When you’re a parent at the end of your rope with your kids, it can be a dangerous set of circumstances for everyone. In the midst of a discipline nightmare, the age-old question may arise: to spank or not to spank?

“Let me be real clear,” says Dr. Phil. “Spanking is one thing, and physically abusing your children is another. What we’re talking about here is just spanking.”

Watch as a couple turns to Dr. Phil for help with their 7-year-old, who swears, hits, kicks, spits and more. Dr. Phil explains why he believes spanking is the wrong choice. “What you have is a problem with violent, physical confrontation, and you’re trying to remedy that by being bigger and stronger,” he says. “You’re getting down to his level. The only difference is that you’re just bigger. You’re just creating more anger.”

According to Dr. Phil, “The idea of discipline is ultimately to create self-discipline.” In other words, “We try to put some boundaries out there for our kids at an age that they don’t have them on their own. But the goal is for them to learn our value system and internalize it, which means they have to learn something — but what do they learn by being hit? It suppresses the behavior because it hurts, but is it possible that there’s not enough learning that goes with the actual spanking itself?”

Spanking might escalate a situation because it creates more chaos for the child who is already in distress, and a child who is hit might also internalize it to his detriment down the road, thinking: “I’m obviously a bad boy because people I love hit me.”

Ask yourself these three questions before the next time you consider spanking your child:

1. Is spanking a calming interaction?
If your goal is to get your child to calm down, chances are hitting him doesn't help you reach that goal.
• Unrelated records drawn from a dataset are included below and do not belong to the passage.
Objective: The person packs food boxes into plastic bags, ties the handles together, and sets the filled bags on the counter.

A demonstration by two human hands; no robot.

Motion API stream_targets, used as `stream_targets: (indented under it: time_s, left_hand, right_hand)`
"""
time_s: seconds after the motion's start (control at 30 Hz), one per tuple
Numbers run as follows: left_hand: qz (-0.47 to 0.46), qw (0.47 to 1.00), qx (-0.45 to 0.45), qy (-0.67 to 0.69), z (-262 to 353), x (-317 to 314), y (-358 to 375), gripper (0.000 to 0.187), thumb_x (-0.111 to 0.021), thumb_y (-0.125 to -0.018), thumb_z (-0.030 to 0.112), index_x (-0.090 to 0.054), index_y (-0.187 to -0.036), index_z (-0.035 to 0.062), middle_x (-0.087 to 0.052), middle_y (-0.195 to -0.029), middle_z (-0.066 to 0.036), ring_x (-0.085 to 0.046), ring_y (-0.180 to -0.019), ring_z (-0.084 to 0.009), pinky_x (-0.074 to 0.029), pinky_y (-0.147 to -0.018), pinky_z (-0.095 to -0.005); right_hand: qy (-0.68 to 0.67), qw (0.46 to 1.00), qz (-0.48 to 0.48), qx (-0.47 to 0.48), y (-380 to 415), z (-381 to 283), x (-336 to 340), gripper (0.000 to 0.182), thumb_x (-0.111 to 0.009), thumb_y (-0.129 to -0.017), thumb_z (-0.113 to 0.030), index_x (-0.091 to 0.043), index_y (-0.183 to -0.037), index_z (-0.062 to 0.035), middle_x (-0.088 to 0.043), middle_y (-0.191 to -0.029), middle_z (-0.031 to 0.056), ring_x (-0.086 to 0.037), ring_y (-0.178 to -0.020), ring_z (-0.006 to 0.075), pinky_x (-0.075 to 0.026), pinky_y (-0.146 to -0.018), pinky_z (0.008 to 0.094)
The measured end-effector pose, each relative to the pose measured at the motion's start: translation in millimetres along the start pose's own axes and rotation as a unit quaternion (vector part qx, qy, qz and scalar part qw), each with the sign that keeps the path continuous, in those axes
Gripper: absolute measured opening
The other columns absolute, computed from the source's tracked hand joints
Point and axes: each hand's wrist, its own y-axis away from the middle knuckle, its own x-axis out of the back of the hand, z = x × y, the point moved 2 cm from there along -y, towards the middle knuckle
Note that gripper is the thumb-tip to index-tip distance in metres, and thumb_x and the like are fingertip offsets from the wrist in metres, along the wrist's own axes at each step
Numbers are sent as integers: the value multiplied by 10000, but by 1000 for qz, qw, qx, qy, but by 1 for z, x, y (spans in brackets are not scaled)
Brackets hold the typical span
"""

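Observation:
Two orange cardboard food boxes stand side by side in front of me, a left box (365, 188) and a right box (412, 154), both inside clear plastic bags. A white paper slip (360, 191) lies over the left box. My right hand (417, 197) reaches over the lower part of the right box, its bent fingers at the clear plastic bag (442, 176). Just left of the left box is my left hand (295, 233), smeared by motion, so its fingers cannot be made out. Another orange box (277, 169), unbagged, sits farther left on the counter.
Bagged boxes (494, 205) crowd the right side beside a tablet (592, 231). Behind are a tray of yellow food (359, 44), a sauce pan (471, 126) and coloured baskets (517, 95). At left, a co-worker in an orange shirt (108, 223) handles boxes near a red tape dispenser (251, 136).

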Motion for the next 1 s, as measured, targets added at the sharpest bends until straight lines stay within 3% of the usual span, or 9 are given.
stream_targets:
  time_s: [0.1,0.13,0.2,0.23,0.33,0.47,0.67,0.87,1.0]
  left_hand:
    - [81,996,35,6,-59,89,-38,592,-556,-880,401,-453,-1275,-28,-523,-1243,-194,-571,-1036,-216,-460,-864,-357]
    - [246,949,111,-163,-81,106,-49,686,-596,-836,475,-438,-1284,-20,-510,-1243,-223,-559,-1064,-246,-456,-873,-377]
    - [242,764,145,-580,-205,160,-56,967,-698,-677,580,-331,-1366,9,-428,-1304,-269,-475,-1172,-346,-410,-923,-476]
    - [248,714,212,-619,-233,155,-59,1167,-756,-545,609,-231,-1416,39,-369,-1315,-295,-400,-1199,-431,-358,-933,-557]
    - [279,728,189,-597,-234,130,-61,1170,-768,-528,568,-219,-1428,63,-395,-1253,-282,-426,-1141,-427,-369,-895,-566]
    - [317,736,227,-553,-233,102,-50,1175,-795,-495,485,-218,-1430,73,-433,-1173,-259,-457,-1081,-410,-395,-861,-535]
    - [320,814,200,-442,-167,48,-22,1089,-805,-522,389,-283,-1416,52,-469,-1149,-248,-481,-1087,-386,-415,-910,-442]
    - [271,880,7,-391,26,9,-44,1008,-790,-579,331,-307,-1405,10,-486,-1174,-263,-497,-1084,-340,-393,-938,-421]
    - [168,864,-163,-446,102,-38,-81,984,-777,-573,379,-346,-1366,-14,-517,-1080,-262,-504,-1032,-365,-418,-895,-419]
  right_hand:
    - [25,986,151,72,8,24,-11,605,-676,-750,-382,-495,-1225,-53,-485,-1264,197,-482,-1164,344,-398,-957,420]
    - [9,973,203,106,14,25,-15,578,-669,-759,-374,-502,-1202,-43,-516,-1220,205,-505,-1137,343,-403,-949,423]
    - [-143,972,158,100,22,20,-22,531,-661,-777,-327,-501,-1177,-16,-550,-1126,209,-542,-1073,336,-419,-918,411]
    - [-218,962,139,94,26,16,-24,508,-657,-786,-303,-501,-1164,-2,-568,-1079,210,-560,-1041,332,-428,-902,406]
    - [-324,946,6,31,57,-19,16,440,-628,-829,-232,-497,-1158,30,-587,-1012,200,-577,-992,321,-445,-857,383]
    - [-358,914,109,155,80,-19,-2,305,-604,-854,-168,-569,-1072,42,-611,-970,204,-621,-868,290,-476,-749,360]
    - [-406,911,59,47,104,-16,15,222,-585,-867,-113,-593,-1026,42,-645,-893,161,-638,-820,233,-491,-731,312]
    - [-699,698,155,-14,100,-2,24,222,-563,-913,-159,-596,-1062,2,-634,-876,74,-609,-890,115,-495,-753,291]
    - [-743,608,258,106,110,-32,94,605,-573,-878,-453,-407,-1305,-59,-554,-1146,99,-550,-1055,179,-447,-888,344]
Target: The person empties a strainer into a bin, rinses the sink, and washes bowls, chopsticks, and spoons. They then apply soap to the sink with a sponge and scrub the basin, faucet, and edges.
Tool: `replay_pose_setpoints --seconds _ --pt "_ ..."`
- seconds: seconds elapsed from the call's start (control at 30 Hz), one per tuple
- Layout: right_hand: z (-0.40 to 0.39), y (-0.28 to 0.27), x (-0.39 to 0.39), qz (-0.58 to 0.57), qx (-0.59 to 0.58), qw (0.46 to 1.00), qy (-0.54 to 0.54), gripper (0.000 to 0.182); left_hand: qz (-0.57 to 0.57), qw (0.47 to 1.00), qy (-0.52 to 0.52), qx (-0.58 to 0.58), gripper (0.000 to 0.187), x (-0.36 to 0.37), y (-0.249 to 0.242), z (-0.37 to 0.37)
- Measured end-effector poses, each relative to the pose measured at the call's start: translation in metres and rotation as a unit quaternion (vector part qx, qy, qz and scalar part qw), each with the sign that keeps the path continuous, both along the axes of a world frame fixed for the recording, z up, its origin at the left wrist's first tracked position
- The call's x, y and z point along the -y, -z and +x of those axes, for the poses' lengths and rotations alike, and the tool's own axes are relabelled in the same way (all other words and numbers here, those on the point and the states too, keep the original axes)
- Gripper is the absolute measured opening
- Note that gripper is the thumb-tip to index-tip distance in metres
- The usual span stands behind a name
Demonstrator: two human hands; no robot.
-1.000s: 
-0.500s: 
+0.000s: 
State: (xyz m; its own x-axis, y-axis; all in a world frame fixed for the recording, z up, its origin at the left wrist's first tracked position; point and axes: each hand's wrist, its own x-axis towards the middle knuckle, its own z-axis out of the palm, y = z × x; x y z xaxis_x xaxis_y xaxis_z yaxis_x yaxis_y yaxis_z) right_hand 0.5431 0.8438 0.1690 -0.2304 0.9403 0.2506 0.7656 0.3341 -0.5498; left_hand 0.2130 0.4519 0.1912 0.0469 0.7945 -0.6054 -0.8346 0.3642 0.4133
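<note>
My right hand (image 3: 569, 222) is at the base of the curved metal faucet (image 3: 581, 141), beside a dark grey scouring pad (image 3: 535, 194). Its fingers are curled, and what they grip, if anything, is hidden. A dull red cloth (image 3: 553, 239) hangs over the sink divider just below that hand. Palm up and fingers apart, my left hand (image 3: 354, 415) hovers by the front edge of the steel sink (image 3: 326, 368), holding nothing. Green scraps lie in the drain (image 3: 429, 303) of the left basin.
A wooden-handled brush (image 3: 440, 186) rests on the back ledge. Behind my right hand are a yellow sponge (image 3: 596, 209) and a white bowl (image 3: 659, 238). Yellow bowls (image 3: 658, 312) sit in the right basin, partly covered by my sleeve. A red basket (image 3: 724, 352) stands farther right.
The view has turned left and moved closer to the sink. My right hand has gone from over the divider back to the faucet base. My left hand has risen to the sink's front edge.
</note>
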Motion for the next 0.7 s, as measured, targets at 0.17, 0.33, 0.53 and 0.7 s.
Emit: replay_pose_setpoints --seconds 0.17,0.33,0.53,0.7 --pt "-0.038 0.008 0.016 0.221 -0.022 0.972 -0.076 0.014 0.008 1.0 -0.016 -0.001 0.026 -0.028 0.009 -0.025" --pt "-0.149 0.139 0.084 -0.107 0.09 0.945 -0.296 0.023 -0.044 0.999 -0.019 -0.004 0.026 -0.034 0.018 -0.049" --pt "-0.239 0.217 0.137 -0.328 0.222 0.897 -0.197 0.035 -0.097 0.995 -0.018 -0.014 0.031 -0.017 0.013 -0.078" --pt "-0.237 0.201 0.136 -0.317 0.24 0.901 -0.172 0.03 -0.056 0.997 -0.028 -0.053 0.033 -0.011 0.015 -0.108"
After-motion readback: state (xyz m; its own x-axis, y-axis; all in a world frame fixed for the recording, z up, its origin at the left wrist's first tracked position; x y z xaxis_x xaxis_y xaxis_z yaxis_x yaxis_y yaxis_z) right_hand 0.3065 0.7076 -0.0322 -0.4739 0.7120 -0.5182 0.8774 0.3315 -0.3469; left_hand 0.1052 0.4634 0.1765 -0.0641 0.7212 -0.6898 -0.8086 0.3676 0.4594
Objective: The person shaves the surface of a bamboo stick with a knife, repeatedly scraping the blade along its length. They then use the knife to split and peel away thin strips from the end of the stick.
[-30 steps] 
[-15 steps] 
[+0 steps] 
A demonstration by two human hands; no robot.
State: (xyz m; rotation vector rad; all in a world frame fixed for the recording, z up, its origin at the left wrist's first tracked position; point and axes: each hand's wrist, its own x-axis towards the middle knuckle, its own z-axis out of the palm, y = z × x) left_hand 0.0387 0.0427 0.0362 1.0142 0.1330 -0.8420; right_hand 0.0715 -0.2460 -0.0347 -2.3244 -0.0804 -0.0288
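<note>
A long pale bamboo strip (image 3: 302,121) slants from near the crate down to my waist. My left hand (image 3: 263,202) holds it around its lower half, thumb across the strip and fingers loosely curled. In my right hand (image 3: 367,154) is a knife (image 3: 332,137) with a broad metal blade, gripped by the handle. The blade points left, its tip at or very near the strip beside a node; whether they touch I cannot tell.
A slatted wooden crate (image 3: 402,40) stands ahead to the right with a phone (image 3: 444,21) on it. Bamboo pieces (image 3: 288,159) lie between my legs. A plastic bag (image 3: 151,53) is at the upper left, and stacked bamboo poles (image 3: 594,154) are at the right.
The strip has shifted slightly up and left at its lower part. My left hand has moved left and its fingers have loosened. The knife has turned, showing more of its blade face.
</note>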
When you spank, you introduce more chaos into your child's world. Instead of relaxing, your child will likely become more anxious, and then
return to his unruly behavior.

2. What does your child learn by being hit?
Spanking tells a child that violence is an acceptable reaction when you are angry. Once your child is subdued and has learned to think that hitting is appropriate in some circumstances, is the trade-off worth it?

3. Is it working for the long-term?
Ask yourself: If spanking works so well, why does your child continue to push you to the edge? Spanking may work to suppress bad behavior temporarily, but it isn't a learning type of discipline. The message they get from being spanked is "I'm a bad kid," which doesn't help your child figure out what he or she did wrong — or how to keep from doing it again!